PROMPT -> This exercise calls for an exact transcription. Set down every record below.

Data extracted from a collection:
----------

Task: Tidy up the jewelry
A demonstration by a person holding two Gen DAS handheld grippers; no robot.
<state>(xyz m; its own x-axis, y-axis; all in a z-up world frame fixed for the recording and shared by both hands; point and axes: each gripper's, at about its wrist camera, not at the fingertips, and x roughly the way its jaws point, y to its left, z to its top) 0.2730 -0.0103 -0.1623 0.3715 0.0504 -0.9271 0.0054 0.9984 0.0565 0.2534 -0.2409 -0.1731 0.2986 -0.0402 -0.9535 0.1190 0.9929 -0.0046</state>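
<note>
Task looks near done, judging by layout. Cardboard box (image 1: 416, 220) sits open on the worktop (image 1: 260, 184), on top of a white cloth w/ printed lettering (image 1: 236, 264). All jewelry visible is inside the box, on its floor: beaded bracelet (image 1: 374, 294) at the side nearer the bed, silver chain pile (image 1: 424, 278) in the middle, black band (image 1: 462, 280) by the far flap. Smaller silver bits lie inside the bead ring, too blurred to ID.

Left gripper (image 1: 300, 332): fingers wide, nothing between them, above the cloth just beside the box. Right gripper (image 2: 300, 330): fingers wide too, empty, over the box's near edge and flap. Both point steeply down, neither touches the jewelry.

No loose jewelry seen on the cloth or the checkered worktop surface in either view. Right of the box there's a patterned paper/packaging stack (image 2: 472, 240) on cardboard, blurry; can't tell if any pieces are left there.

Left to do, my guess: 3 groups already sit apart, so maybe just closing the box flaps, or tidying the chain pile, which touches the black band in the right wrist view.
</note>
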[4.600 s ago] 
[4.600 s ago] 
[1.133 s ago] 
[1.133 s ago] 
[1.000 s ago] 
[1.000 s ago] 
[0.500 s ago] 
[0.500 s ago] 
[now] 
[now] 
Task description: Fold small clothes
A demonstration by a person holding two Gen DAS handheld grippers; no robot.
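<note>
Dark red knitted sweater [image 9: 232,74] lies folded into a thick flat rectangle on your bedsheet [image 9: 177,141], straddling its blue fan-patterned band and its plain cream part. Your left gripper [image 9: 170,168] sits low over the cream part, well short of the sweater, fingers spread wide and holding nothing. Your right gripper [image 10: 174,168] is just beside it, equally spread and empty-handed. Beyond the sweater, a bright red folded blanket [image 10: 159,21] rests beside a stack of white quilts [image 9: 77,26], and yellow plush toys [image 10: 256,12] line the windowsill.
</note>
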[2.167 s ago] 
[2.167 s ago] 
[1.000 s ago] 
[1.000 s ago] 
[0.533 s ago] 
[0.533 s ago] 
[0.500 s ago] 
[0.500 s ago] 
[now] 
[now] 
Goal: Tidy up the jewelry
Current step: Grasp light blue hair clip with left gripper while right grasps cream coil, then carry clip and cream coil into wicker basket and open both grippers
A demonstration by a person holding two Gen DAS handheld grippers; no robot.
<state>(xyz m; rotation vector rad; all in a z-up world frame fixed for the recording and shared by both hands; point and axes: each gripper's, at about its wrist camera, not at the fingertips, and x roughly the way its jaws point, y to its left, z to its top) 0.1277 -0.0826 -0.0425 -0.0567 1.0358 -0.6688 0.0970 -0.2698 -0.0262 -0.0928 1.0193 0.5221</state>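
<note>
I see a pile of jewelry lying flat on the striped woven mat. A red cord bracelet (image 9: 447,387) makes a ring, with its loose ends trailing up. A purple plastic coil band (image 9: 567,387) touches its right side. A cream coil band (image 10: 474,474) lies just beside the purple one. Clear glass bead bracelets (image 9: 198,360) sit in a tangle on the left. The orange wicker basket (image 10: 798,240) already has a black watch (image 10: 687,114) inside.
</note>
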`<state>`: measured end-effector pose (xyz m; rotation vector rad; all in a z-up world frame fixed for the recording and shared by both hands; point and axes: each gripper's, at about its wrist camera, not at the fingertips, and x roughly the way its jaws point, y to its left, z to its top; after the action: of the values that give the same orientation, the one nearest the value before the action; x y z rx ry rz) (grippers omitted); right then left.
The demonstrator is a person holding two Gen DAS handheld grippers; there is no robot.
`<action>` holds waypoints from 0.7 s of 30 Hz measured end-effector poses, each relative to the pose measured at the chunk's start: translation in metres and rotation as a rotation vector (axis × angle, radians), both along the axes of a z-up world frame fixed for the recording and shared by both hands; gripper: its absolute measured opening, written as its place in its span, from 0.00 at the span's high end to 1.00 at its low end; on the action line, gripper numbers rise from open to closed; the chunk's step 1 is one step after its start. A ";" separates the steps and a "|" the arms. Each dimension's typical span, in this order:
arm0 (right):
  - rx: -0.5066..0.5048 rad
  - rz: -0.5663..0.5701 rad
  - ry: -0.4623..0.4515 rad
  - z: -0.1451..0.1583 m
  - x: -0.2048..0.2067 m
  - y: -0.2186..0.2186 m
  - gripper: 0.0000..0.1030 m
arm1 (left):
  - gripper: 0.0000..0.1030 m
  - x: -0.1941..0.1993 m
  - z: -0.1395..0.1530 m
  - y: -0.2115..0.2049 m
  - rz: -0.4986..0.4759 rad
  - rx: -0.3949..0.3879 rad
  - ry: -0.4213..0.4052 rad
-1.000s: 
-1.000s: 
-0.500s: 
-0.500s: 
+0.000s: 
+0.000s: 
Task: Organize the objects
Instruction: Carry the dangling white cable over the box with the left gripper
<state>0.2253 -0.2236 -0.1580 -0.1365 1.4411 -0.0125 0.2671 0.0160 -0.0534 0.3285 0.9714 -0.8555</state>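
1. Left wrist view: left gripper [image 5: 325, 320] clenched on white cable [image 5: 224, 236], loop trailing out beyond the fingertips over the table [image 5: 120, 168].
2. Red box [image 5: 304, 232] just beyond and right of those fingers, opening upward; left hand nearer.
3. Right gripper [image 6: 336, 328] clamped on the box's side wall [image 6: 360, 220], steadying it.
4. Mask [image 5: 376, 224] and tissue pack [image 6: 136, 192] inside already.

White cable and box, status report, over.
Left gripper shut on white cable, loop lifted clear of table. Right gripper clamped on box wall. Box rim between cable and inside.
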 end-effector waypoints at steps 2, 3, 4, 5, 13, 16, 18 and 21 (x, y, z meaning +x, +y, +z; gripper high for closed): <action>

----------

WRITTEN ANSWER ->
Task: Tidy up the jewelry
A demonstration by a person holding two Gen DAS handheld grippers; no robot.
<state>(xyz m; its own x-axis, y-axis; all in a z-up world frame fixed for the recording and shared by both hands; point and axes: each gripper's, at about its wrist camera, not at the fingertips, and x roughly the way its jaws point, y to its left, z to its top) 0.2730 -0.0103 -0.1623 0.3715 0.0504 -0.9271 0.0054 0.9984 0.0565 0.2534 -0.2409 -0.1731 0.2986 -0.0402 -0.9535 0.1190 0.9929 -0.0046</state>
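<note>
Task looks near done, judging by layout. Cardboard box (image 1: 416, 220) sits open on the worktop (image 1: 260, 184), on top of a white cloth w/ printed lettering (image 1: 236, 264). All jewelry visible is inside the box, on its floor: beaded bracelet (image 1: 374, 294) at the side nearer the bed, silver chain pile (image 1: 424, 278) in the middle, black band (image 1: 462, 280) by the far flap. Smaller silver bits lie inside the bead ring, too blurred to ID.

Left gripper (image 1: 300, 332): fingers wide, nothing between them, above the cloth just beside the box. Right gripper (image 2: 300, 330): fingers wide too, empty, over the box's near edge and flap. Both point steeply down, neither touches the jewelry.

No loose jewelry seen on the cloth or the checkered worktop surface in either view. Right of the box there's a patterned paper/packaging stack (image 2: 472, 240) on cardboard, blurry; can't tell if any pieces are left there.

Left to do, my guess: 3 groups already sit apart, so maybe just closing the box flaps, or tidying the chain pile, which touches the black band in the right wrist view.
</note>
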[4.600 s ago] 
[4.600 s ago] 
[1.133 s ago] 
[1.133 s ago] 
[1.000 s ago] 
[1.000 s ago] 
[0.500 s ago] 
[0.500 s ago] 
[now] 
[now] 
Task description: Fold small clothes
A demonstration by a person holding two Gen DAS handheld grippers; no robot.
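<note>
Dark red knitted sweater [image 9: 232,74] lies folded into a thick flat rectangle on your bedsheet [image 9: 177,141], straddling its blue fan-patterned band and its plain cream part. Your left gripper [image 9: 170,168] sits low over the cream part, well short of the sweater, fingers spread wide and holding nothing. Your right gripper [image 10: 174,168] is just beside it, equally spread and empty-handed. Beyond the sweater, a bright red folded blanket [image 10: 159,21] rests beside a stack of white quilts [image 9: 77,26], and yellow plush toys [image 10: 256,12] line the windowsill.
</note>
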[2.167 s ago] 
[2.167 s ago] 
[1.000 s ago] 
[1.000 s ago] 
[0.533 s ago] 
[0.533 s ago] 
[0.500 s ago] 
[0.500 s ago] 
[now] 
[now] 
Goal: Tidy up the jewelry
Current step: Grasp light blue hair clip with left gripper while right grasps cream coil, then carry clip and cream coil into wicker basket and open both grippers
A demonstration by a person holding two Gen DAS handheld grippers; no robot.
<state>(xyz m; rotation vector rad; all in a z-up world frame fixed for the recording and shared by both hands; point and axes: each gripper's, at about its wrist camera, not at the fingertips, and x roughly the way its jaws point, y to its left, z to its top) 0.1277 -0.0826 -0.0425 -0.0567 1.0358 -0.6688 0.0970 -0.2698 -0.0262 -0.0928 1.0193 0.5221</state>
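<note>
I see a pile of jewelry lying flat on the striped woven mat. A red cord bracelet (image 9: 447,387) makes a ring, with its loose ends trailing up. A purple plastic coil band (image 9: 567,387) touches its right side. A cream coil band (image 10: 474,474) lies just beside the purple one. Clear glass bead bracelets (image 9: 198,360) sit in a tangle on the left. The orange wicker basket (image 10: 798,240) already has a black watch (image 10: 687,114) inside.
</note>
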`<state>`: measured end-effector pose (xyz m; rotation vector rad; all in a z-up world frame fixed for the recording and shared by both hands; point and axes: each gripper's, at about its wrist camera, not at the fingertips, and x roughly the way its jaws point, y to its left, z to its top; after the action: of the values that give the same orientation, the one nearest the value before the action; x y z rx ry rz) (grippers omitted); right then left.
The demonstrator is a person holding two Gen DAS handheld grippers; there is no robot.
`<action>` holds waypoints from 0.7 s of 30 Hz measured end-effector poses, each relative to the pose measured at the chunk's start: translation in metres and rotation as a rotation vector (axis × angle, radians), both along the axes of a z-up world frame fixed for the recording and shared by both hands; gripper: its absolute measured opening, written as its place in its span, from 0.00 at the span's high end to 1.00 at its low end; on the action line, gripper numbers rise from open to closed; the chunk's step 1 is one step after its start. A ";" separates the steps and a "|" the arms. Each dimension's typical span, in this order:
arm0 (right):
  - rx: -0.5066..0.5048 rad
  - rz: -0.5663..0.5701 rad
  - ry: -0.4623..0.4515 rad
  - z: -0.1451..0.1583 m
  - x: -0.2048..0.2067 m
  - y: -0.2186..0.2186 m
  - gripper: 0.0000..0.1030 m
arm1 (left):
  - gripper: 0.0000..0.1030 m
  - x: -0.1941..0.1993 m
  - z: -0.1395..0.1530 m
  - y: -0.2115..0.2049 m
  - rz: -0.4986..0.4759 rad
  - rx: -0.3949..0.3879 rad
  - ry: -0.4213..0.4052 rad
-1.000s: 
-1.000s: 
-0.500s: 
-0.500s: 
+0.000s: 
+0.000s: 
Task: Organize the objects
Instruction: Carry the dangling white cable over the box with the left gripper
<state>0.2253 -0.2236 -0.1580 -0.1365 1.4411 -0.0125 0.2671 0.0160 -0.0534 0.3285 0.9714 -0.8555</state>
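1. Left wrist view: left gripper [image 5: 325, 320] clenched on white cable [image 5: 224, 236], loop trailing out beyond the fingertips over the table [image 5: 120, 168].
2. Red box [image 5: 304, 232] just beyond and right of those fingers, opening upward; left hand nearer.
3. Right gripper [image 6: 336, 328] clamped on the box's side wall [image 6: 360, 220], steadying it.
4. Mask [image 5: 376, 224] and tissue pack [image 6: 136, 192] inside already.

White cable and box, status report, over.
Left gripper shut on white cable, loop lifted clear of table. Right gripper clamped on box wall. Box rim between cable and inside.
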 end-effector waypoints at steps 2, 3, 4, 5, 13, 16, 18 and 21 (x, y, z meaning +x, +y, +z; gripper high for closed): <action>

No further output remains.